How does InfluxDB compare to TimescaleDB? My understanding is that the use case is pretty similar (time series/metrics), are they good at different things?
For perhaps the most comprehensive comparison between InfluxDB and TimescaleDB see this blog post [1] which compares the two DBs on data model, query language, reliability, performance, ecosystem, operational management, and company/community support.
This comparison is vs. InfluxDB. This thread is about a new project called InfluxDB IOx. It's under development and we're not producing builds, so any kind of operational comparison would be very premature.
Its architecture is dramatically different than InfluxDB. You can do a comparison of the design goals. Read the post this thread refers to.

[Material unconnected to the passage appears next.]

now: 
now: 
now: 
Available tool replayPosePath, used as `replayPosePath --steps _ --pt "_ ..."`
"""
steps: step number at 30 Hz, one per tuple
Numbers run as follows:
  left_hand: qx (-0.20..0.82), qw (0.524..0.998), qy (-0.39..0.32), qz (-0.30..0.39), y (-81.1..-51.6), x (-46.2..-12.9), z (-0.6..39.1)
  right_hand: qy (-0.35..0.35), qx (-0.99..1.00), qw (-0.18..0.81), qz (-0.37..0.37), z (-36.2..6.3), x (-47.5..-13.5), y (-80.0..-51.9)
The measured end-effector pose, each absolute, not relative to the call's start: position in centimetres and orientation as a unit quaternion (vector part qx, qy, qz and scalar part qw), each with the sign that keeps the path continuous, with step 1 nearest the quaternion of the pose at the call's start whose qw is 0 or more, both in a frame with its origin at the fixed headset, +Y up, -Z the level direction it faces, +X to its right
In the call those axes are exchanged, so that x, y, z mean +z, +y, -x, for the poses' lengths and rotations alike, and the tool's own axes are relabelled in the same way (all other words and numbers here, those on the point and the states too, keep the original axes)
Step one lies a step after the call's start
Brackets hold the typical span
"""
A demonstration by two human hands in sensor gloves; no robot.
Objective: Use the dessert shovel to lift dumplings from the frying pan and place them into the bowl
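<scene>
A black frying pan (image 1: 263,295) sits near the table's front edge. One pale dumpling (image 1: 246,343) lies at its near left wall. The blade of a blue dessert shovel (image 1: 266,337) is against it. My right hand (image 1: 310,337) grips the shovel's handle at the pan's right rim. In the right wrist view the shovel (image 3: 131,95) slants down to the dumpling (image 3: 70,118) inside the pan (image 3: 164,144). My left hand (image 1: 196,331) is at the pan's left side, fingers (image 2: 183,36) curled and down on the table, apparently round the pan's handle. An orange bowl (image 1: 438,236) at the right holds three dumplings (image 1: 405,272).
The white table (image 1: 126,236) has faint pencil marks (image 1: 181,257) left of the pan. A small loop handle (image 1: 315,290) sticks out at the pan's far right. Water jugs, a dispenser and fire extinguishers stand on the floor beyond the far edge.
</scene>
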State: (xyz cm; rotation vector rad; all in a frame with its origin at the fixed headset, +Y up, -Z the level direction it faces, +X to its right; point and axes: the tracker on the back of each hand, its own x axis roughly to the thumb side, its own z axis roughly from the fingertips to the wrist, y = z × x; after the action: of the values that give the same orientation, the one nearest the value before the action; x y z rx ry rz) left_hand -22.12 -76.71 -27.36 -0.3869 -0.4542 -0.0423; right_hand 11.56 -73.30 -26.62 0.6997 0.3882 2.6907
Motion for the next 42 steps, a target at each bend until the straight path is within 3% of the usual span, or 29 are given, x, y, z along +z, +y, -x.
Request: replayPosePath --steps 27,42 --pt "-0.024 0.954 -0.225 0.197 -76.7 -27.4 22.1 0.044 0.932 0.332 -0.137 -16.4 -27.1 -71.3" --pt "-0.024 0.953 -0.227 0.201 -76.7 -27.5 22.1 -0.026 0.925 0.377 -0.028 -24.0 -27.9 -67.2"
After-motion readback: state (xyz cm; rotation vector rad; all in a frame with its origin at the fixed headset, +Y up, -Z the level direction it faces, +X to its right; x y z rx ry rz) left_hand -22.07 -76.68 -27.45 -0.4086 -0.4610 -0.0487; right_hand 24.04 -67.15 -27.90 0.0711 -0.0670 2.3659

I think you'll find it has very different goals than Postgres, an OLTP database, and Timescale, which is built on top of it.
Thank you for clarifying, OP's original comment refers to TimescaleDB vs InfluxDB hence the comparison blog between the two.

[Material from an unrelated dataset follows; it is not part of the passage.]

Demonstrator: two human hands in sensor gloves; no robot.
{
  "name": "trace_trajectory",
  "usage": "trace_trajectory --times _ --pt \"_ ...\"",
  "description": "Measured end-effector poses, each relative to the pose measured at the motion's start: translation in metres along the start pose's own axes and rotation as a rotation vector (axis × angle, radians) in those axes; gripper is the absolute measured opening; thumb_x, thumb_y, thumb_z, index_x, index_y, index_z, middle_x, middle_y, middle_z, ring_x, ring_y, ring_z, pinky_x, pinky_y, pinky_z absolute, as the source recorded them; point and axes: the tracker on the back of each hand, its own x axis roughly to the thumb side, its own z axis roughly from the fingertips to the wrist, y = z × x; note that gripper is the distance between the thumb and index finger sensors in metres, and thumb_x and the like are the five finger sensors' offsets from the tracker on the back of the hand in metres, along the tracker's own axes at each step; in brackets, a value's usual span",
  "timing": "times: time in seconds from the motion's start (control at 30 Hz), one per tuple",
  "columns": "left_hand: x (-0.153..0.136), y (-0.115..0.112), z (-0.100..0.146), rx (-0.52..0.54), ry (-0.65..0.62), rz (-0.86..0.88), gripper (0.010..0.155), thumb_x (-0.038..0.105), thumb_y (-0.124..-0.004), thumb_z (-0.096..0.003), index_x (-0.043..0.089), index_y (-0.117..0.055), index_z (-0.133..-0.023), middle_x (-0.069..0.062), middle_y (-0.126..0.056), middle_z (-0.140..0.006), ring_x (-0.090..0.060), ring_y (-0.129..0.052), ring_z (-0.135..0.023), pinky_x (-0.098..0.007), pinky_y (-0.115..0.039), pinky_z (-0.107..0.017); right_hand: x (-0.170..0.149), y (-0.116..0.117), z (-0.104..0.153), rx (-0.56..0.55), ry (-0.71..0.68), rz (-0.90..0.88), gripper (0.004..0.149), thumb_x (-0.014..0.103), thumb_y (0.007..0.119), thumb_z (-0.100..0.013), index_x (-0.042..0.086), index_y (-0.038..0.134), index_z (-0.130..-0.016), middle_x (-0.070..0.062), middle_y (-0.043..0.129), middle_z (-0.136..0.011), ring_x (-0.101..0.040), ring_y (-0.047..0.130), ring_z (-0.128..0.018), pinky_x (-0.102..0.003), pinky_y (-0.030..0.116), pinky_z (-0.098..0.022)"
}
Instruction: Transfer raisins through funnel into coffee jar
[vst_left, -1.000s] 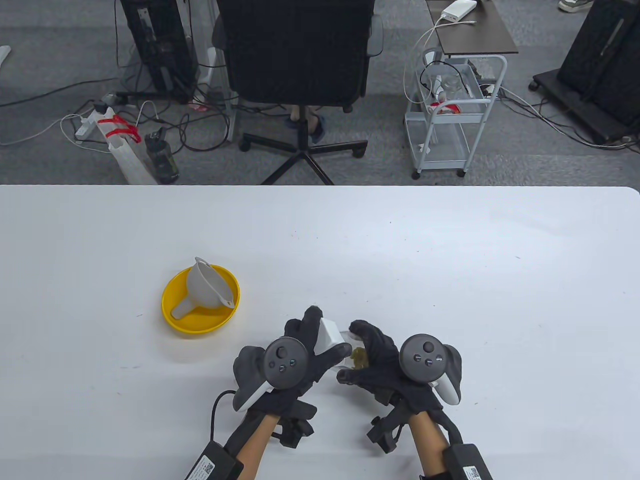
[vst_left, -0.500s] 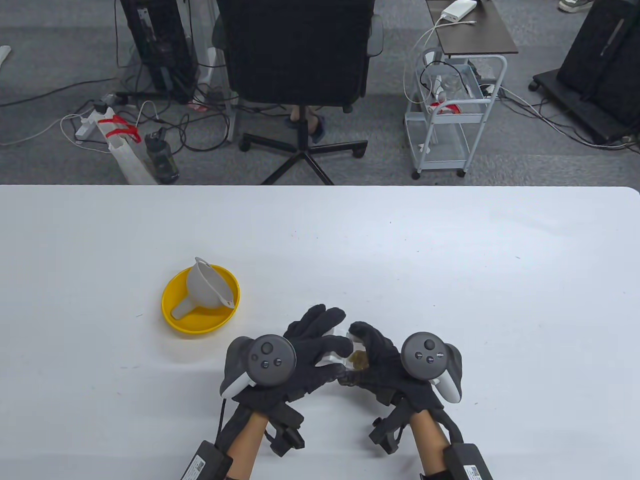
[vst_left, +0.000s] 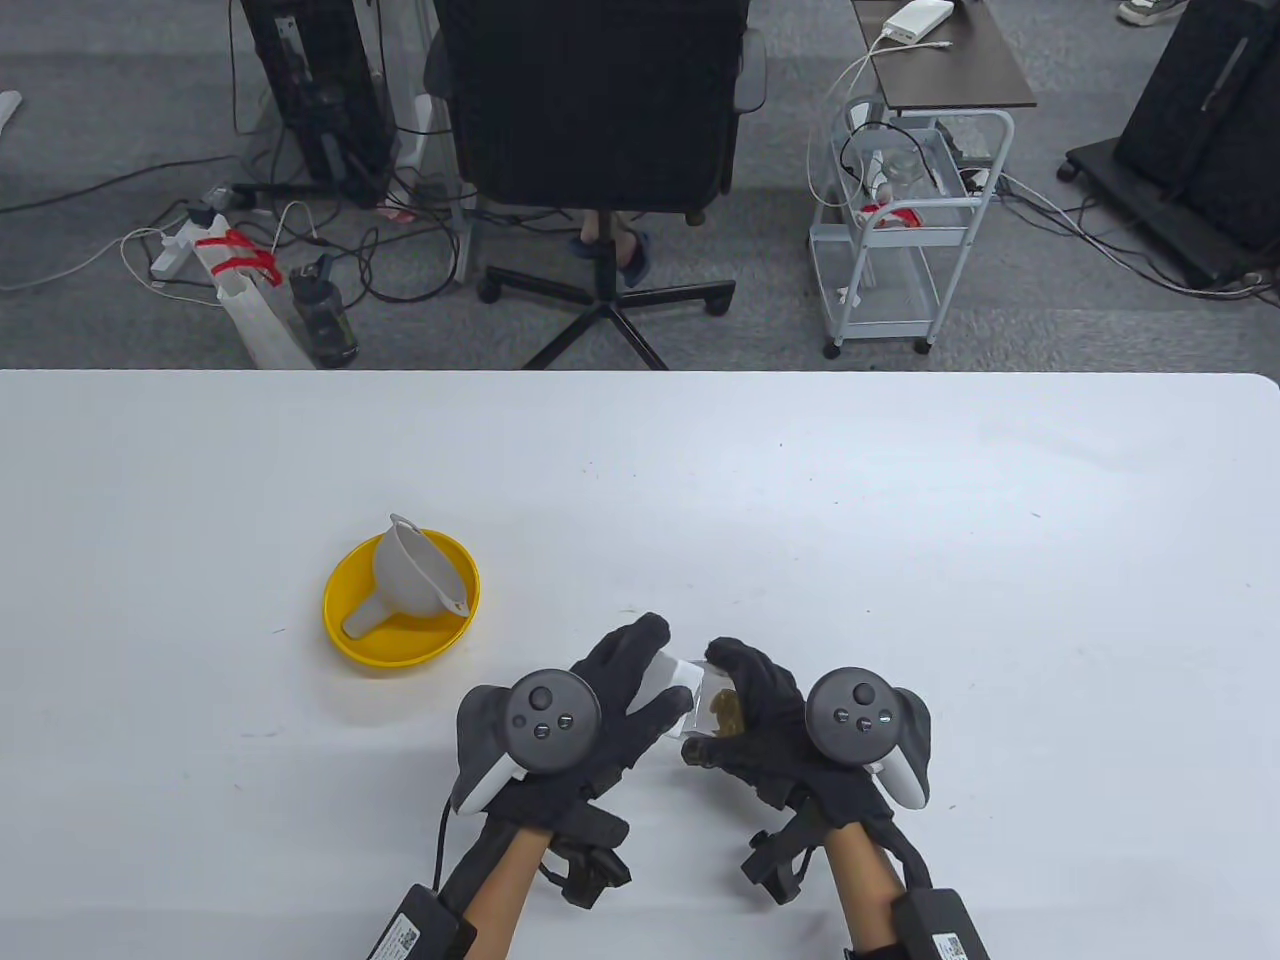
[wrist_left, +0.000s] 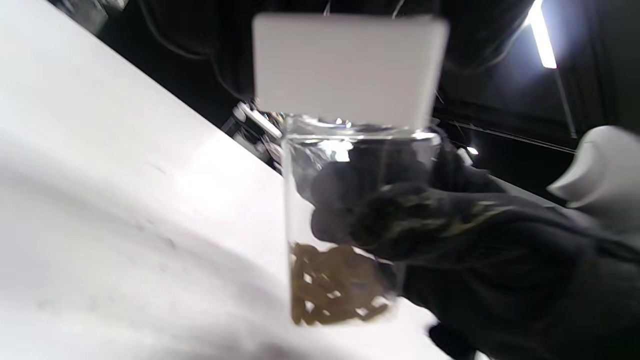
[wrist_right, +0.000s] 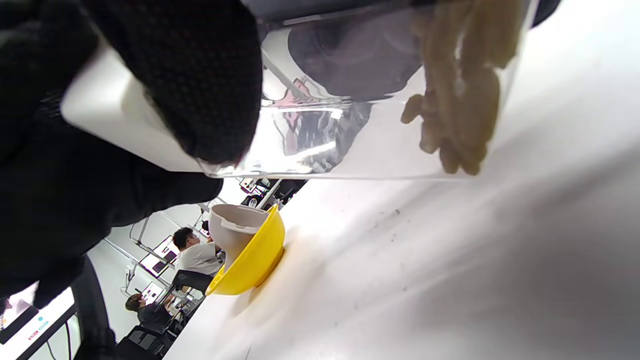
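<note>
Gripping the clear jar (vst_left: 712, 705) by its body, the right hand (vst_left: 775, 725) keeps it just above the white surface (vst_left: 900, 560) near the front edge, so the left hand (vst_left: 600, 715) can work on the white lid (vst_left: 668, 672). The left fingers (vst_left: 640, 650) wrap over that lid; in the left wrist view the lid (wrist_left: 348, 67) sits squarely on the mouth, so the jar (wrist_left: 345, 220) looks not yet opened, and twisting it off is likely the step in hand. Raisins (wrist_left: 332, 287) lie in a small heap at the bottom of the jar, held there by its near-upright tilt. Well to the left, the grey funnel (vst_left: 410, 570) lies on its side in the yellow bowl (vst_left: 345, 615), untouched, probably parked there so it cannot roll away before it is needed. No second jar shows on the surface, so whether this one is the raisins' source or the coffee jar itself cannot be told.
</note>
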Motion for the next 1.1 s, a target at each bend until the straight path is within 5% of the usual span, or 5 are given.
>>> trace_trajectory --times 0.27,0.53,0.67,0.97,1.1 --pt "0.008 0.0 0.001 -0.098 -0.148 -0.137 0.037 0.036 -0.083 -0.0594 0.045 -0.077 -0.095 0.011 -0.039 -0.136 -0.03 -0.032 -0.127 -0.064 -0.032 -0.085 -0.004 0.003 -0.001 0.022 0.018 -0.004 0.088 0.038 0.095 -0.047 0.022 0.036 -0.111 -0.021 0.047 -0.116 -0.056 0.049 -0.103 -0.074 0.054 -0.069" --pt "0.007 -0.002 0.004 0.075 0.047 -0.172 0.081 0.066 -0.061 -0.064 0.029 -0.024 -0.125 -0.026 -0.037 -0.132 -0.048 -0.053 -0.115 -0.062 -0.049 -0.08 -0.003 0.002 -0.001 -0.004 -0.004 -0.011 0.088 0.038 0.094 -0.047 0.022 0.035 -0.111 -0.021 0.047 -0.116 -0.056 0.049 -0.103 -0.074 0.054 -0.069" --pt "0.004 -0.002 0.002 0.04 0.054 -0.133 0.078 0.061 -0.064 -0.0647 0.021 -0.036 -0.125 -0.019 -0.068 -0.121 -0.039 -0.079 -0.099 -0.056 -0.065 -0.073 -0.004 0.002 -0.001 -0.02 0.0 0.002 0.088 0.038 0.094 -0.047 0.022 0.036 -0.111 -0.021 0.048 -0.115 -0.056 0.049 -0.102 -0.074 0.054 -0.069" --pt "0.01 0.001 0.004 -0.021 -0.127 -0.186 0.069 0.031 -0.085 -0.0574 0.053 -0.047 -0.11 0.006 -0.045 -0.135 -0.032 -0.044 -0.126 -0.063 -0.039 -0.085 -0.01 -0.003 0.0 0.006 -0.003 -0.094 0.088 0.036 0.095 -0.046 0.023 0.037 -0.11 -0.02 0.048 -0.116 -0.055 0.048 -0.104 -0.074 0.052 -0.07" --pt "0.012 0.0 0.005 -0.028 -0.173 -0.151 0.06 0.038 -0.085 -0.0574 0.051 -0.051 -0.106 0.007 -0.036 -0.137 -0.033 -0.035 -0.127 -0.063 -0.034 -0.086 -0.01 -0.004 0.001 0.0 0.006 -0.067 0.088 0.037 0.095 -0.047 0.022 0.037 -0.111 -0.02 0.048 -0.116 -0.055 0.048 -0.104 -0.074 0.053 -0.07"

As you note, a comparison between InfluxDB IOx and TimescaleDB is not possible at this time, due InfluxDB IOx being still under development and unavailable for comparison, so that blog is the next best thing for developers looking for answers today.
It would be great to see similar comparison for TimescaleDB vs VictoriaMetrics :) There are some benchmarks ([1], [2], [3]) that compare performance and resource usage between TimescaleDB, InfluxDB and VictoriaMetrics, but these benchmarks may be outdated.
Hi valyala (cofounder of VictoriaMetrics) — I know we’ve talked about this several times before already, so you should know — those benchmarks you linked are from 2018. They pre-date many key features in TimescaleDB, including features like native compression, which invalidate many of those findings. So they aren’t really relevant or valid anymore. Just don’t want people to draw wrong conclusions.
Timescale is built on top of Postgres, which is a row oriented database. They've built a kind of columnar layer on top of it, which is quite interesting. Because it's Postgres you get their full SQL support.
Meanwhile, InfluxDB IOx has a very different set of goals than Postgres. It's not an OLTP (transactional) DB and never will be. It's firmly targeted at OLAP and real-time OLAP workloads.
That means we can do things like optimize for running on ephemeral storage with object storage as the persistence layer. It'll have fine grained control over replication, how data is partitioned in a cluster, and where data is indexed, queried, queued for writes and more. Push and pull replication, bulk transfer, and persistence with Parquet. This last bit means you get integration with other data processing and data warehousing tools with minimal effort.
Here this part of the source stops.